After reading here and around the web I am now using a TDS meter and just topping off the tanks until TDS gets to 200 then I will remove 1 -2 gallons to bring the TDS down to around 100. I run the RO water into gallon containers and test and add minerals to bring the parameters to where I want them.The containers of water sit at room temp for a couple of days so they are the same temp as the water in the tanks as I use no heaters. Thanks to Liam I "Know my clean water TDS". There is a thread here some where explaining how to come up with your clean water TDS. 

My shrimp are still breeding and I have quite a few babies running around. In the near future I will be moving the crystals from the small EBI tanks to a 40 gallon breeder where I hope I can maintain the parameters of the small tanks on a bigger scale.


----------



## GeToChKn (Apr 15, 2011)

mordalphus said:


> You mean the ADA "new" amazonia?
> 
> My results are:
> pH 5
> ...



So you don't use Mosura mineral plus or fluval or anything else to add minerals back, just the kents or do you add both because I thought the mosura/fluval were supposed to increase gH.


----------



## monkeyfish (Jul 5, 2010)

I have OEBT's in a 3 gallon eclipse and can't decide what temp to keep the tank. Without any heater it ranges from 64 to 72, with the preset heater it's around 78 or 80. So, to heat or not to heat? That is the question.


----------



## GeToChKn (Apr 15, 2011)

Tigers seem to like cooler water. I'd probably let it ride without the preset heater. I moved my tigers from a 6.8pH tank that was only 5gal shared with my yellows to a 20gallon shared with cherries, and that tank is 7.4pH. I had berried tigers when I moved them, no babies though, and they didn't get berried again. I thought it was a pH issue. Added my fan back to the tank to drop it from 78 to 70F. Berried moms in a few days. I think cooler temp is more important that pH with tigers.


----------



## mordalphus (Jun 23, 2010)

GeToChKn said:


> So you don't use Mosura mineral plus or fluval or anything else to add minerals back, just the kents or do you add both because I thought the mosura/fluval were supposed to increase gH.

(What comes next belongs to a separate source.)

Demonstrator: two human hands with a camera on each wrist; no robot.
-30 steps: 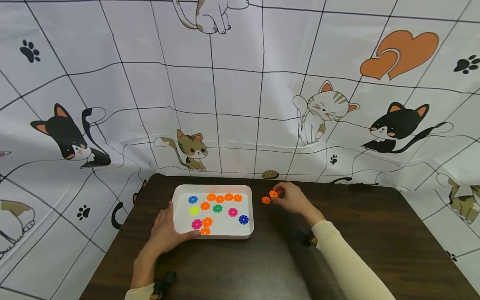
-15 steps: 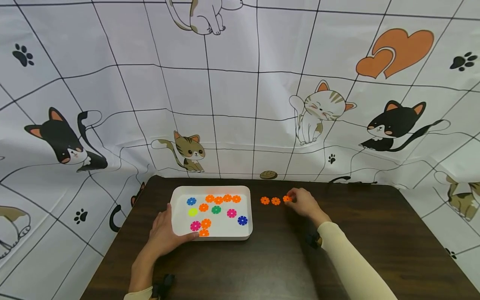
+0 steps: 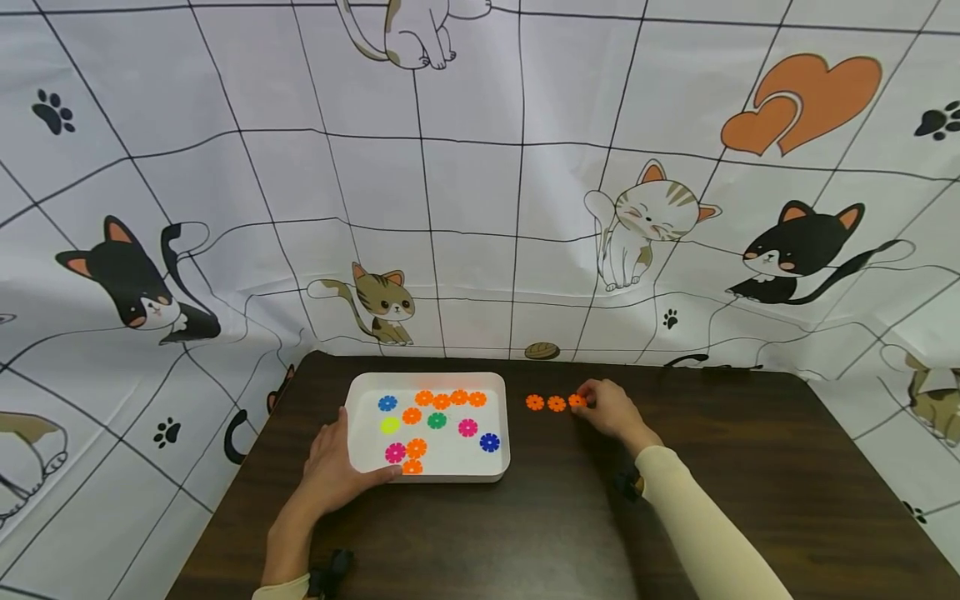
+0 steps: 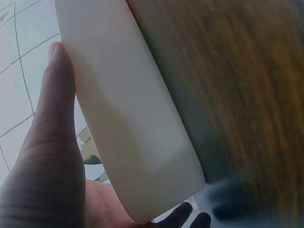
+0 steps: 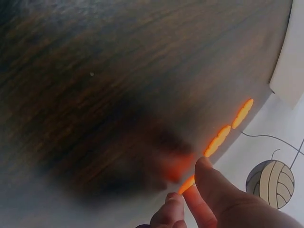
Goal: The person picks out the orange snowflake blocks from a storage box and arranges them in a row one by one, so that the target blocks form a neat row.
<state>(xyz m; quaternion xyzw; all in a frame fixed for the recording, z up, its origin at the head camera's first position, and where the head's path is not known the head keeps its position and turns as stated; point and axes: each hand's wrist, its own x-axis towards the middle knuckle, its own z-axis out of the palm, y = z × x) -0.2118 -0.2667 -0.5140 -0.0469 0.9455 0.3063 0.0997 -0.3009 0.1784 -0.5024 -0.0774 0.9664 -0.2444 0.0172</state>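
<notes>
My left hand [image 3: 330, 465] holds the left front corner of a white tray [image 3: 465, 476], thumb on the front rim and fingers along the left side. In the left wrist view the thumb [image 4: 54, 114] lies against the outer wall of the tray [image 4: 128, 104]. Flower-shaped discs lie in the tray, several orange ones plus a green disc [image 3: 437, 421] and other colours. Right of the tray, my right hand [image 3: 611, 410] pinches an orange flower-shaped disc [image 3: 577, 401] at the tabletop. It ends a row with two more, a middle disc [image 3: 556, 404] and a left disc [image 3: 534, 402].
The dark wood table [image 3: 525, 533] reaches back to a white sheet [image 3: 480, 183] printed with cats and grid lines. More discs in the tray include a yellow one [image 3: 390, 425], a dark blue one [image 3: 489, 442] and a pink one [image 3: 468, 427].
My right hand has moved right with an orange disc and lowered it at the right end of the row. For the last half second it has stayed there. My left hand keeps its hold.
</notes>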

I use mmp when I have some, but I'm all out


----------



## GeToChKn (Apr 15, 2011)

mordalphus said:


> I use mmp when I have some, but I'm all out


Ok. lol.


----------



## bsk (Aug 18, 2010)

mordalphus said:


> Yeah, I'm blessed with TAP WATER that is as clean as RO. My water out of the tap is 25 TDS, 0 GH, 0 KH, 7 pH.
> 
> Seiryu stones are a gamble, they are known for bumping up TDS and hardness.


lucky guy! My tap runs around 300 TDS

Here are my perameters using the new amazonia:

Temp 72
PH 6
KH 0
GH 5-6
TDS 150-180 
I'm using RO water with fluval shrimp mineral and I'm too lazy to measure so my tds varies depending how much I drop in the tank :hihi:


----------



## MsNemoShrimp (Apr 25, 2011)

Kazuya said:


> Before I took down my planted tank.
> My pH 7, GH 16, kh 5 and my CRS seemed fine.
> No deaths.
> 
> ...


Hi. When you stated "My pH 7, GH 16, kh 5 and my CRS seemed fine.
No deaths.", did they breed normally?



Cynth said:


> pH: 6
> kH: 2-3
> gH: 4-5
> Temperature Range: No heaters 68 -72
> ...


So you are perhaps the 4th person I came across to find out that they can still breed CRS fine with high kH values. I guess kH value might not be absolute after all for CRS to breed. I'll just have to wait and see. Seen them mate a couple times but haven't seen any berried ones yet. About how long should it take before they carry eggs after they "mated"?


----------



## speedie408 (Jan 15, 2009)

Finally got down to testing my CRS tank. I do the straight RO and remineralize with Mosura Mineral plus method. I just keep adding MP till the TDS reads 150. So far all my females have been getting berried and babies aren't dying. 

Ph 6.4
KH 0-1
GH 5-6
Nitrates 0
Temp 70*F


----------



## GeToChKn (Apr 15, 2011)

speedie408 said:


> Finally got down to testing my CRS tank. I do the straight RO and remineralize with Mosura Mineral plus method. I just keep adding MP till the TDS reads 150. So far all my females have been getting berried and babies aren't dying.
> 
> Ph 6.4
> KH 0-1
> ...


I find that too with the Mosura. It says add x amount but I find I have to add about double what it calls for to get a decent TDS out of it.


----------



## MsNemoShrimp (Apr 25, 2011)

Yeah...from my personal experience, the OEBT's and CRS don't do well together. The OEBTs kept on dying on me


----------



## sayurasem (Jun 17, 2011)

bumping the thread...
My water KH and GH always corelate tested by api liquid test.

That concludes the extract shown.